Designers were careful to avoid serious liability from pedestrian accidents due to unorthodox surfacing. Slippery and irregular materials were the most common concern. Professionals know that should there be an accident, your homeowner's insurance coverage may be affected if that paving does not conform to the Uniform Building Code.

The current trend in paving originated from environmental concerns of storm-drain runoff into beach waters. Along the California coast, new construction or landscaping has to drain on-site, which means all water must percolate down through the soil without any runoff beyond the property line.

This resulted in the new trend of segmenting patios into smaller concrete squares with open gaps between them. Gaps use gravel, artificial turf or ground cover to create a uniform look, but each is a potential trap for the unwary or unsteady. This style spread well beyond coastal communities, then blossomed into a national trend. But a litany of problems has emerged, with modern paving designs that may look appealing but are functionally difficult. Here are the top five issues:

1. Seniors: Gaps between flags or pavers on the patio are a huge hazard to seniors who must step over each one as they walk across the surface. Even when filled with tiny gravel, these gaps are enough to destabilize a senior with a cane or especially a walker.

2. High heel obstacle course: If every male designer had to negotiate this paving in stiletto heels, he'd never approve it. Truth is, gravel in patio areas is brutal to nice shoes, particularly expensive women's heels that are scarred with each step. Backing into an unexpected paving gap while your attention is elsewhere makes them treacherous at cocktail parties.

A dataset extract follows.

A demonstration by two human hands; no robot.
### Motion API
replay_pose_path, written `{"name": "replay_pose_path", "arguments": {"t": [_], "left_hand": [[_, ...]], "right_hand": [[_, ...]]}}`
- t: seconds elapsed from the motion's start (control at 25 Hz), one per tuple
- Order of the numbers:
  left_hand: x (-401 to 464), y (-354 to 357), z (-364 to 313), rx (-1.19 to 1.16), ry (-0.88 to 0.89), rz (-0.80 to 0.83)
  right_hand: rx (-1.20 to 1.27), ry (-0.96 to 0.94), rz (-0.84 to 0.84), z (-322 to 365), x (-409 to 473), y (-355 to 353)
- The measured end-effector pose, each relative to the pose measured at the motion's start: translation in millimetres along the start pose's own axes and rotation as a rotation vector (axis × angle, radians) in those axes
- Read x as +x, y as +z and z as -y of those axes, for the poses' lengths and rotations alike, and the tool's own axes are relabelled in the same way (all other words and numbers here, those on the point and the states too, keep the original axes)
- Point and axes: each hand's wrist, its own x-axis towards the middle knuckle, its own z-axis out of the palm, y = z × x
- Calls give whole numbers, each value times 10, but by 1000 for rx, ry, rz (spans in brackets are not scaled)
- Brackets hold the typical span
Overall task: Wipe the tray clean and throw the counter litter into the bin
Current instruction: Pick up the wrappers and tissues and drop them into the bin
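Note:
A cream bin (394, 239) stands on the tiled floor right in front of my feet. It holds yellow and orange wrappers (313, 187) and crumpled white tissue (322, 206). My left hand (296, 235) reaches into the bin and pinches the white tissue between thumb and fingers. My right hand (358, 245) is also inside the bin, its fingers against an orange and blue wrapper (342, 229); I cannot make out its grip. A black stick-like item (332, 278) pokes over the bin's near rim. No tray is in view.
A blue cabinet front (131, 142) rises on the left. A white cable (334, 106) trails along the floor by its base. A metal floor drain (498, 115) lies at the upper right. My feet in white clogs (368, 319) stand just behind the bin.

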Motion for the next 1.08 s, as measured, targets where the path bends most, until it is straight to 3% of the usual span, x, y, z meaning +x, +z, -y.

3. Barefoot stone bruise: Fine gravel or decomposed granite around pools or anywhere else you want to go barefoot can cause a stone bruise. Even the smallest pebble under the heel can be incredibly painful. There is nothing like poured concrete or equal surfaces for barefooting around your house.

4. Unstable furniture: The blending of flags or irregular unit pavers with filler gravels creates the combination of hard and softer surfaces. Most furniture is not designed to sit on the ground, but on decks and solid patios. And if a guest's chair is so unstable they fall due to an unorthodox surface, then it becomes a risk.

5. Heaving and sinking: That cute new gravel patio you made last spring is likely a mess now after the mud and water and heaving soils have done their work. In expansive clay soils, the solid materials either sink into the dense ground, causing huge drying cracks, or vertical heaving as soil absorbs water. Sandy soils not so much.